05/06/2021, 10:31 PM
Hi all, We've just stood up a new environment and installed dagster 0.11.7 on it. The server is AWS Win2019 behind an ALB. We have IIS as a reverse proxy in front of Dagit so we can restrict access to authorised users only. We have similar 0.10.9 environments running OK (minus the ALB).
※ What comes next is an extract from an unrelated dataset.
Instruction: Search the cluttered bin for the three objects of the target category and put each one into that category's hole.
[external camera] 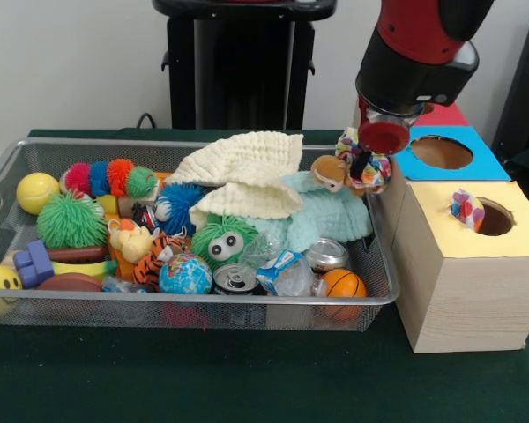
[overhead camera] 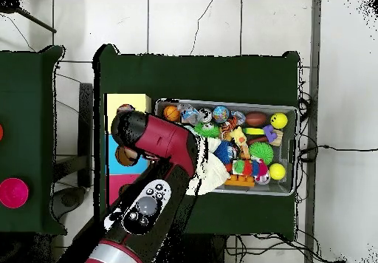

After deploying our app and trying to run a pipeline, we got this:
grpc._channel._InactiveRpcError: <_InactiveRpcError of RPC that terminated with:
status = StatusCode.DEADLINE_EXCEEDED
details = "Deadline Exceeded"
debug_error_string = "{"created":"@1620302964.358000000","description":"Error received from peer ipv6:[::1]:54632","file":"src/core/lib/surface/call.cc","file_line":1068,"grpc_message":"Deadline Exceeded","grpc_status":4}"
>

  File "c:\program files\python37\lib\site-packages\dagster\grpc\client.py", line 350, in start_run
    serialized_execute_run_args=serialize_dagster_namedtuple(execute_run_args),
  File "c:\program files\python37\lib\site-packages\dagster\grpc\client.py", line 89, in _query
    response = getattr(stub, method)(request_type(**kwargs), timeout=timeout)
  File "c:\program files\python37\lib\site-packages\grpc\_channel.py", line 946, in __call__
    return _end_unary_response_blocking(state, call, False, None)
  File "c:\program files\python37\lib\site-packages\grpc\_channel.py", line 849, in _end_unary_response_blocking
    raise _InactiveRpcError(state)
Does someone know an obvious cause for this? I can investigate AWS EC2 security group rules between ALB and server if it comes down to that. Thanks Paul
d

daniel

05/06/2021, 10:34 PM
hi paul - do you have any logs from the gRPC server that you're executing the runs on? it looks like it's timing out, so there might be some clues on the server as to why
p

paul.q

05/06/2021, 10:43 PM
we're not using our own gRPC server, just relying on the default process - is there a place I should look for the logs? The only logs I can see are the event logs. Unfortunately we've wrapped dagit as a windows service and we're not capturing stdout or stderr.
d

daniel

05/06/2021, 11:56 PM
Ah my mistake. Are there any logs earlier in the output with any errors? It’s strange that just this one call would time out - there should have been other calls earlier in order for the pipelines to show up in dagit, for example
p

paul.q

05/07/2021, 12:58 AM
No, this is basically on pipeline start. The stack trace I've sent is the first in the chain.
d

daniel

05/07/2021, 3:39 AM
Very strange. We did add a timeout of 60 seconds on gRPC calls in the 0.11.6 release, but 60 seconds should be plenty of time to start a run. One thing that you could do if it's not too much trouble is see if the 0.11.5 release has the problem. If it doesn't, that would be a pretty big clue that the timeouts are having an unexpected effect in this environment for some reason
One other question - is there anything in the event log for the run? I imagine its stuck in a STARTING state if the start_run call is timing out?
r

Rebecca Sevaites

05/12/2021, 4:55 PM
I actually had this error pop up today as well. Unfortunately, I didn't save the logs and it hasn't reproduced yet. I'm standing up my service on a Kubernetes cluster and to fix it, I scaled the pods down to zero and then back up to one. After that, it was working as expected.
p

paul.q

05/13/2021, 3:58 AM
For me the error is probably due to some issue we had with running dagit as a Windows service. Not sure if it's a permission or path issue. When I ran dagit and dagster-daemon in the foreground under the correct account, everything was OK. Happy for it to be closed.